**Exercise description**
Restate each of the lines given below, word for word.

**Given data**
+--

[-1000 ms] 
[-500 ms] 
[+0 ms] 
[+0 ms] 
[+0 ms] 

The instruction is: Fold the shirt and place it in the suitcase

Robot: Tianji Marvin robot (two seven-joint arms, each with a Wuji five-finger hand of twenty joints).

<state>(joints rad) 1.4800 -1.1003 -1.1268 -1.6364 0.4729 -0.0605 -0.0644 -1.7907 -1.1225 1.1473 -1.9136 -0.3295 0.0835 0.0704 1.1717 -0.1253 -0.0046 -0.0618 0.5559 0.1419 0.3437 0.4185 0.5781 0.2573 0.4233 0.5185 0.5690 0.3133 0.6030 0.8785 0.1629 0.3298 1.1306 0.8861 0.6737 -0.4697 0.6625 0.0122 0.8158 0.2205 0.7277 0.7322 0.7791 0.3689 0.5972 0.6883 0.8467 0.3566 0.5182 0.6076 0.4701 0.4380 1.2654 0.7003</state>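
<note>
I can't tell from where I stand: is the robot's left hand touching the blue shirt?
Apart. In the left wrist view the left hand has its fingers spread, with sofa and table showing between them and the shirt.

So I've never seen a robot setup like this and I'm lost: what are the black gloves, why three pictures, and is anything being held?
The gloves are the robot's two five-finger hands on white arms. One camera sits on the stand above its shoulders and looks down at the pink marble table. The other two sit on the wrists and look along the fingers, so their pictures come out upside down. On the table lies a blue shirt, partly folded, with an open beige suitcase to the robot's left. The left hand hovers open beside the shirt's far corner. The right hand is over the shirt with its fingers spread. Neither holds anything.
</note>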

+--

**Task answer**
[-1000 ms] 
[-500 ms] 
[+0 ms] 
[+0 ms] 
[+0 ms] 

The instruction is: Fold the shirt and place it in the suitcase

Robot: Tianji Marvin robot (two seven-joint arms, each with a Wuji five-finger hand of twenty joints).

<state>(joints rad) 1.4800 -1.1003 -1.1268 -1.6364 0.4729 -0.0605 -0.0644 -1.7907 -1.1225 1.1473 -1.9136 -0.3295 0.0835 0.0704 1.1717 -0.1253 -0.0046 -0.0618 0.5559 0.1419 0.3437 0.4185 0.5781 0.2573 0.4233 0.5185 0.5690 0.3133 0.6030 0.8785 0.1629 0.3298 1.1306 0.8861 0.6737 -0.4697 0.6625 0.0122 0.8158 0.2205 0.7277 0.7322 0.7791 0.3689 0.5972 0.6883 0.8467 0.3566 0.5182 0.6076 0.4701 0.4380 1.2654 0.7003</state>
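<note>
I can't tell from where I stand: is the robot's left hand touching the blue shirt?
Apart. In the left wrist view the left hand has its fingers spread, with sofa and table showing between them and the shirt.

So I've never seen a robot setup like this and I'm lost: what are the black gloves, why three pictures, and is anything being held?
The gloves are the robot's two five-finger hands on white arms. One camera sits on the stand above its shoulders and looks down at the pink marble table. The other two sit on the wrists and look along the fingers, so their pictures come out upside down. On the table lies a blue shirt, partly folded, with an open beige suitcase to the robot's left. The left hand hovers open beside the shirt's far corner. The right hand is over the shirt with its fingers spread. Neither holds anything.
</note>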

The response to this exercise is now complete.